Tidak jarang banyak warga yang memutuskan untuk mengungsi ke negara lain yang lebih aman. Indonesia menjadi salah satu negara tujuan dari pencari suaka yang berasal dari Afghanistan. Hal ini didukung oleh Natanael dan Puspita (2021) yang menyatakan bahwa Indonesia memiliki PerPres No. 125/2016 tentang Pengungsi dari Luar Negeri.
Tetapi sejatinya tujuan utama para pencari suaka ini adalah negara Australia dan negara --negara barat yang meratifikasi Konvensi Internasional 1951 dan Protokol 1967 tentang Status Pengungsi. Namun karena satu dan banyak hal mereka akhirnya hanya sampai di Indonesia dan sulit keluar dari wilayah Indonesia.
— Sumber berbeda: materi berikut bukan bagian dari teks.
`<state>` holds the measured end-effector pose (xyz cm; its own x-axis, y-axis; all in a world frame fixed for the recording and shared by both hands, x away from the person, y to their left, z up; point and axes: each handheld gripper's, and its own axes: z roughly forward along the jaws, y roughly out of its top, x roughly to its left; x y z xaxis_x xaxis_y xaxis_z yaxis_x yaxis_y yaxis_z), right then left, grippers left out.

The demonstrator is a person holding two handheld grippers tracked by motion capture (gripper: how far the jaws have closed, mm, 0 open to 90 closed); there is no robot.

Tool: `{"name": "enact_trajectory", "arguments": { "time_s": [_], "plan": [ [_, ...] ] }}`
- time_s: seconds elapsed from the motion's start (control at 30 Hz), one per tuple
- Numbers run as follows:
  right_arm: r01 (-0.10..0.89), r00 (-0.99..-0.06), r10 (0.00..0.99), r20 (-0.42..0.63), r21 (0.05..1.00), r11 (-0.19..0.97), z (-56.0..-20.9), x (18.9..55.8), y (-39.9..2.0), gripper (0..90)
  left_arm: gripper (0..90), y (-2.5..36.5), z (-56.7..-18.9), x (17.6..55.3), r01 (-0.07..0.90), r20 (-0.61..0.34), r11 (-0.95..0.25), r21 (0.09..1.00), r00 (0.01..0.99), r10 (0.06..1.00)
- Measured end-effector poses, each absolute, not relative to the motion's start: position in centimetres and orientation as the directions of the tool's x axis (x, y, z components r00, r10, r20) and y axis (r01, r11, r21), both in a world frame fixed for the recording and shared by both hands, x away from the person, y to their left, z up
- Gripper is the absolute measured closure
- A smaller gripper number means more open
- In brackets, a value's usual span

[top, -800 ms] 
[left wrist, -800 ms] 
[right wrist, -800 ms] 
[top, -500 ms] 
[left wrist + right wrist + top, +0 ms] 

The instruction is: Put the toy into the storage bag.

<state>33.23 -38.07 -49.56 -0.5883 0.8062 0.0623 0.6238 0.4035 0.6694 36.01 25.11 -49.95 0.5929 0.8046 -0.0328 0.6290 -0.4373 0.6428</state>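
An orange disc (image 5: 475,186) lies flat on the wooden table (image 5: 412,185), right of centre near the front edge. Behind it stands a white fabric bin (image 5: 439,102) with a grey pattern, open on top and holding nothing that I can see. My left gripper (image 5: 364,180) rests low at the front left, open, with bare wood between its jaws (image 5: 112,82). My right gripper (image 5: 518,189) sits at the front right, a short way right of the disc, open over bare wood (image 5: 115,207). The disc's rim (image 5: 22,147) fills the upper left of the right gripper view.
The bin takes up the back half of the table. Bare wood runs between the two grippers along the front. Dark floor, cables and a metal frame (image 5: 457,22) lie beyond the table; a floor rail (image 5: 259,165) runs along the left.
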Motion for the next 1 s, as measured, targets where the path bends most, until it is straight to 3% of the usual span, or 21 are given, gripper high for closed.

Selain itu, Indonesia menjadi negara yang aman untuk ditinggali bagi pengungsi dan pencari suaka dari luar negeri khususnya Afganistan dikarenakan budaya Indonesia yang identik dengan budaya timur yang tidak jauh berbeda dengan Afganistan, dan juga Indonesia merupakan salah satu negara yang penduduknya mayoritas muslim yang mana hal ini membuat pengungsi dan pencari suaka dari Afganistan akan lebih mudah untuk beradaptasi dengan situasi di Indonesia.
Hal ini dikarenakan kebanyakan para pengungsi dan pencari suaka ini berasal dari negara --negara muslim. Berdasarkan hal tersebut, peneliti ingin melihat pengaruh konflik Afghanistan dengan pengungsi dan pencari suaka di Indonesia, yang mana puncaknya adalah pengambilalihan kekuasaan yang dilakukan oleh Taliban (militan) terhadap presiden Afghanistan yang sah yaitu Ashraf Ghani.
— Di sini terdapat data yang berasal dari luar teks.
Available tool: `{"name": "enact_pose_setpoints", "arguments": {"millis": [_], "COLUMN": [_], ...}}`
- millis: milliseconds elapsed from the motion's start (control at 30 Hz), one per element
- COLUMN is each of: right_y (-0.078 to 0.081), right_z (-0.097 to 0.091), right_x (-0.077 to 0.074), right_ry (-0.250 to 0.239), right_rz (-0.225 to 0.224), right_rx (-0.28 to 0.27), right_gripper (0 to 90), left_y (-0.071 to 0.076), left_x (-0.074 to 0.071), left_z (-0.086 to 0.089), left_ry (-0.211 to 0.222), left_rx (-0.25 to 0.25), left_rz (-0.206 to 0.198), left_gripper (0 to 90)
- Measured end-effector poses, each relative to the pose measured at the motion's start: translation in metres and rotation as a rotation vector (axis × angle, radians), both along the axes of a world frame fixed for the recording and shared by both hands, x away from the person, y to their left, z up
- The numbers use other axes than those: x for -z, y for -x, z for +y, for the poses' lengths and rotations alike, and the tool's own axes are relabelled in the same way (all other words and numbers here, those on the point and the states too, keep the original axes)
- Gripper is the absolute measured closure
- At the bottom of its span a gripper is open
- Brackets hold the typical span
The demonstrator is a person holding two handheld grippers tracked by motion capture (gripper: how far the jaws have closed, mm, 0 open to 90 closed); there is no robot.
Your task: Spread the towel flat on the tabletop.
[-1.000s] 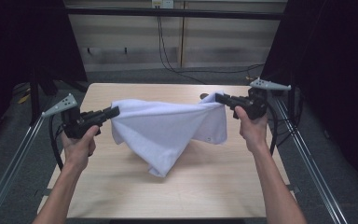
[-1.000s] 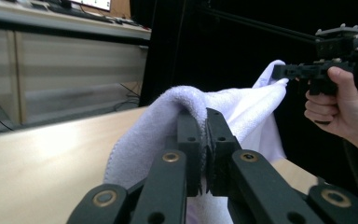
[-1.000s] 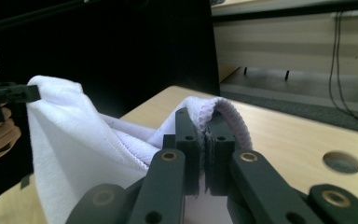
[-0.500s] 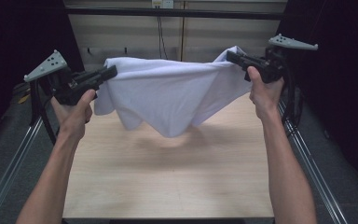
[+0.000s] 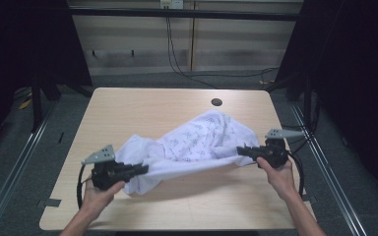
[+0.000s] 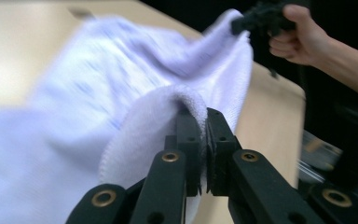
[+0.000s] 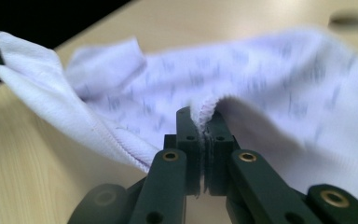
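Left gripper (image 5: 140,169) — jaws clamped shut, pointing right, low near table's front-left. Right gripper (image 5: 242,150) — jaws clamped, pointing left. Both forearms extended from below.

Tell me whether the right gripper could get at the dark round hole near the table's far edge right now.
Probably not as things stand: the right gripper is shut on the white patterned cloth, and the dark round hole lies bare beyond the cloth.

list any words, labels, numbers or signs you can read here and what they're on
No readable text in any view.
White cloth: small dark printed marks all over, too small in the high view and too blurred in both gripper views to read.
Left gripper, right gripper and table: no labels or numbers visible.
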State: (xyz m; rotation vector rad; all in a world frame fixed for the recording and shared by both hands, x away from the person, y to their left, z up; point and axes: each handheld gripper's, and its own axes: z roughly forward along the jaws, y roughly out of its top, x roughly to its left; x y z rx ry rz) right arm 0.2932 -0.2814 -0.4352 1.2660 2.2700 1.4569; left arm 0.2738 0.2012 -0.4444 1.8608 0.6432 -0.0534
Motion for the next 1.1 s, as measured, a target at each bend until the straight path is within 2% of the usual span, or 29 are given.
{"name": "enact_pose_setpoints", "arguments": {"millis": [33,67,167,267,333,367,400,467,500,533,567,633,733,767,800,867,900,1000,1033,1067,1100], "right_y": [0.003,0.006,0.013,0.024,0.035,0.043,0.043,0.047,0.047,0.045,0.045,0.041,0.035,0.031,0.031,0.03,0.029,0.033,0.036,0.036,0.037], "right_z": [-0.001,-0.002,-0.007,-0.014,-0.019,-0.02,-0.02,-0.016,-0.013,0.0,0.0,0.02,0.05,0.068,0.068,0.084,0.092,0.116,0.129,0.129,0.136], "right_x": [0.005,0.011,0.022,0.025,0.019,0.012,0.012,0.008,0.009,0.012,0.012,0.017,0.024,0.027,0.027,0.031,0.033,0.036,0.037,0.037,0.037], "right_ry": [0.014,0.024,0.048,0.033,0.019,0.011,0.011,0.003,-0.002,0.0,0.0,0.027,0.038,0.047,0.047,0.046,0.043,0.03,0.021,0.021,0.022], "right_rz": [0.013,0.031,0.064,0.076,0.044,0.018,0.018,0.005,0.003,0.011,0.011,0.026,0.044,0.052,0.052,0.059,0.065,0.079,0.086,0.086,0.086], "right_rx": [-0.001,0.001,0.012,0.026,0.039,0.044,0.044,0.028,0.02,-0.009,-0.009,-0.059,-0.128,-0.166,-0.166,-0.201,-0.226,-0.295,-0.326,-0.326,-0.344], "right_gripper": [87.0,87.0,85.3,66.7,58.3,55.9,55.9,53.7,53.2,51.9,51.9,50.5,48.7,47.6,47.6,46.5,45.9,44.3,43.8,42.7,42.2], "left_y": [0.004,0.007,0.012,0.011,0.008,0.005,0.002,-0.01,-0.017,-0.021,-0.027,-0.036,-0.043,-0.042,-0.042,-0.038,-0.036,-0.028,-0.024,-0.021,-0.019], "left_x": [0.007,0.01,0.01,0.006,0.004,0.003,0.002,0.008,0.016,0.022,0.031,0.044,0.059,0.061,0.059,0.06,0.059,0.057,0.057,0.057,0.058], "left_z": [-0.004,-0.006,-0.001,0.012,0.022,0.028,0.034,0.039,0.039,0.037,0.035,0.028,0.016,0.013,0.011,0.01,0.009,0.007,0.006,0.006,0.007], "left_ry": [-0.026,-0.034,-0.018,0.009,0.025,0.044,0.061,0.035,-0.009,-0.043,-0.086,-0.17,-0.242,-0.248,-0.265,-0.273,-0.286,-0.302,-0.296,-0.289,-0.274], "left_rx": [0.026,0.035,0.064,0.039,0.001,-0.019,-0.046,-0.112,-0.151,-0.164,-0.161,-0.158,-0.153,-0.152,-0.144,-0.117,-0.113,-0.094,-0.085,-0.07,-0.057], "left_rz": [0.023,0.039,0.045,0.031,0.02,0.02,0.022,0.046,0.064,0.074,0.09,0.111,0.133,0.101,0.098,0.101,0.092,0.115,0.126,0.135,0.163], "left_gripper": [86.0,84.1,76.2,67.9,66.1,62.3,62.3,63.9,63.9,63.9,63.9,61.6,57.0,66.7,66.7,81.6,85.4,87.9,88.0,88.0,87.9]}}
Taliban telah menguasai dan merebut kekuasaan di Afghanistan pada Minggu, 15 Agustus 2021 lalu. Kelompok bersenjata menyebar ke seluruh ibu kota dan memasuki istana presiden. Kejadian itu juga membuat Presiden Afghanistan Ashraf Ghani melarikan diri ke luar negeri.Taliban merupakan pasukan bersenjata yang dulu berperang dengan Uni Soviet sejak negara itu datang pada 1979.
Setelah kejatuhan Uni Soviet, Taliban merebut Ibukota Afganistan dan kekuasaan berpindah kepada mereka pada tahun 1996. Hingga pasca kejadian pembajakan pesawat yang dilakukan oleh Al Qaeda pada 11 September 2001, Amerika secara resmi menginvasi Afganistan yang dikuasai oleh Taliban karena Afghanistan dituduh menyembunyikan pimpinan Al Qaeda pada saat itu, Osama Bin Laeden.
Konflik di Afghanistan sangat mempengaruhi pengungsi dan pencari suaka Afganistan di Indonesia baik dari segi jumlah maupun cara mereka diperlakukan di Indonesia.
Berdasarkan studi literatur sebelumnya diketahui bahwa Indonesia bukanlah negara yang mengikuti Konvensi 1951 tentang Pengungsi yang mana membuat Indonesia tidak bisa dijadikan negara yang bisa ditinggali oleh para pengungsi dan pencari suaka. Namun, hal ini sepertinya tidak terlalu dihiraukan oleh berbagai pihak, karena faktanya banyak pencari suaka yang masih memilih Indonesia sebagai tempat perlindungan dari negara asalnya.